Updated on 2025-08-11 GMT+08:00

Interconnecting Hudi with OBS Using an IAM Agency

After configuring decoupled storage and compute for a cluster by referring to Interconnecting an MRS Cluster with OBS Using an IAM Agency, you can create Hudi COW tables in spark-shell and store them to OBS.

Interconnecting Hudi with OBS

  1. Log in to the client installation node as the client installation user.
  2. Run the following commands to configure environment variables:

    Load the environment variables.

    source Client installation directory/bigdata_env

    Load the component environment variables.

    source Client installation directory/Hudi/component_env

  3. Modify the configuration file:

    vim Client installation directory/Hudi/hudi/conf/hdfs-site.xml

    Modify the following content, where the dfs.namenode.acls.enabled parameter specifies whether to enable the HDFS ACL function.

    <property>
    <name>dfs.namenode.acls.enabled</name>
    <value>false</value>
    </property>

  4. Authenticate the user of the cluster with Kerberos authentication enabled. Skip this step for the user of the cluster with Kerberos authentication disabled.

    kinit Username

  5. Start spark-shell and run the following commands to create a COW table and save it in OBS:

    import org.apache.hudi.QuickstartUtils._
    import scala.collection.JavaConversions._
    import org.apache.spark.sql.SaveMode._
    import org.apache.hudi.DataSourceReadOptions._
    import org.apache.hudi.DataSourceWriteOptions._
    import org.apache.hudi.config.HoodieWriteConfig._
    val tableName = "hudi_cow_table"
    val basePath = "obs://testhudi/cow_table/"
    val dataGen = new DataGenerator
    val inserts = convertToStringList(dataGen.generateInserts(10))
    val df = spark.read.json(spark.sparkContext.parallelize(inserts, 2))
    df.write.format("org.apache.hudi").
    options(getQuickstartWriteConfigs).
    option(PRECOMBINE_FIELD_OPT_KEY, "ts").
    option(RECORDKEY_FIELD_OPT_KEY, "uuid").
    option(PARTITIONPATH_FIELD_OPT_KEY, "partitionpath").
    option(TABLE_NAME, tableName).
    mode(Overwrite).
    save(basePath);

    In the preceding command, obs://testhudi/cow_table/ indicates the OBS path, and testhudi indicates the name of the parallel file system. Change them as required.

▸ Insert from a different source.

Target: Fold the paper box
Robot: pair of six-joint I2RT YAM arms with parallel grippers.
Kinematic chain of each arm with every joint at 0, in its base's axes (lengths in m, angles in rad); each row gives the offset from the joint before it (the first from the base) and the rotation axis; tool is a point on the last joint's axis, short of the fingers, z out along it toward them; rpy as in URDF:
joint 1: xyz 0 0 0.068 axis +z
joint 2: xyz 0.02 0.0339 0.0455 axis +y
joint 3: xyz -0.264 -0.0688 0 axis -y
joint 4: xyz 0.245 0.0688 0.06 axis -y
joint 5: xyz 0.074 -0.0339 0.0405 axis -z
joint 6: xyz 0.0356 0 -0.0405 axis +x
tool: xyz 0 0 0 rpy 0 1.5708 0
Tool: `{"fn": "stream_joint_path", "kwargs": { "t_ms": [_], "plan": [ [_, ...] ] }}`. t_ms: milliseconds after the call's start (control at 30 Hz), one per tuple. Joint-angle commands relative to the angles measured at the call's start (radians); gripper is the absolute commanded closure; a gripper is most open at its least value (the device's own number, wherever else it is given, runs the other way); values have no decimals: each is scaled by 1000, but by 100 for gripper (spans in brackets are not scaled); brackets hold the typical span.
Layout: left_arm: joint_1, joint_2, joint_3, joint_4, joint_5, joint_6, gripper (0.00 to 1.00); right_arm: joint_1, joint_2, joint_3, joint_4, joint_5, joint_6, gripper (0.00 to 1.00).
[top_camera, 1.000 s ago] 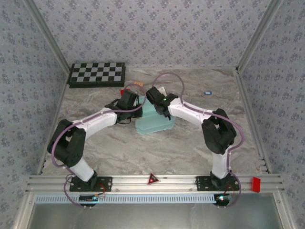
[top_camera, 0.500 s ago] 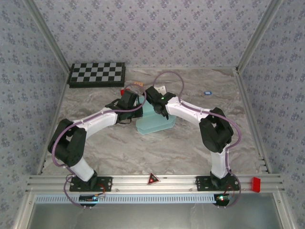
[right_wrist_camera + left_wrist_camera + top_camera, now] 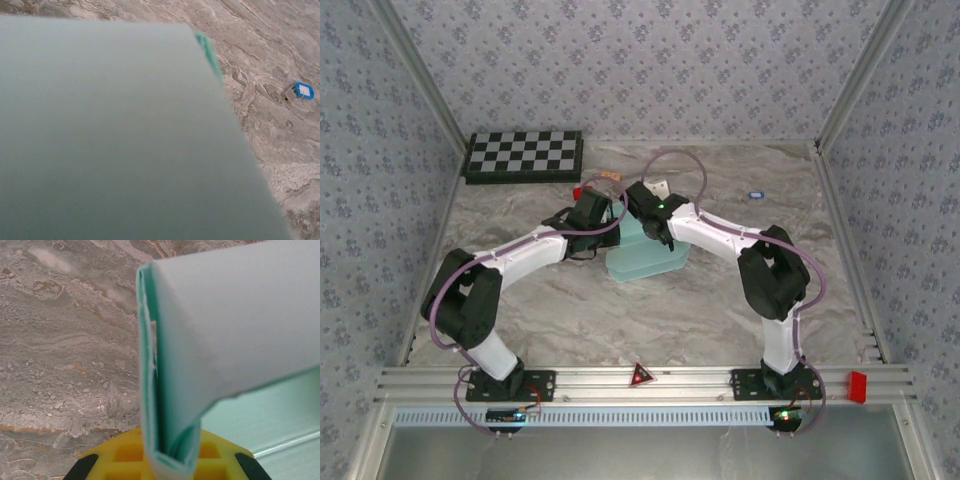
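The paper box [image 3: 645, 262] is met at its far edge by both grippers, near the middle of the table [image 3: 550, 310]. At the left gripper [image 3: 596, 211] a doubled flap [image 3: 165, 390] is seen standing on edge against the yellow part [image 3: 125, 460] of the tool; whether it is clamped cannot be told. The grip of the right gripper [image 3: 644, 204] cannot be told either, as a panel [image 3: 110, 130] of card is pressed close before its camera. The rest of the sheet is laid flat on the marble. Should the flap be pulled sideways, the thin card could be torn or creased off its fold line, or the flat base dragged across the smooth table.
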Motion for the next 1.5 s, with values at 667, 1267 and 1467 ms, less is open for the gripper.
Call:
{"fn": "stream_joint_path", "kwargs": {
  "t_ms": [667, 1267, 1467],
  "plan": [
    [10, 30, 43, -30, -31, 12, 100, -1, -78, -65, 54, -139, -137, 73],
    [10, 32, 42, -30, -29, 11, 100, -20, -92, -24, 45, -96, -88, 66],
    [10, 31, 42, -30, -27, 14, 100, -30, -80, 11, 36, -71, -82, 66]
  ]
}}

  6. Use DataSource to check whether the table is created and whether the data is normal.

    val roViewDF = spark.
    read.
    format("org.apache.hudi").
    load(basePath + "/*/*/*/*")
    roViewDF.createOrReplaceTempView("hudi_ro_table")
    spark.sql("select * from  hudi_ro_table").show()
    Figure 1 Viewing table data

  7. Exit the spark-shell CLI.

    :q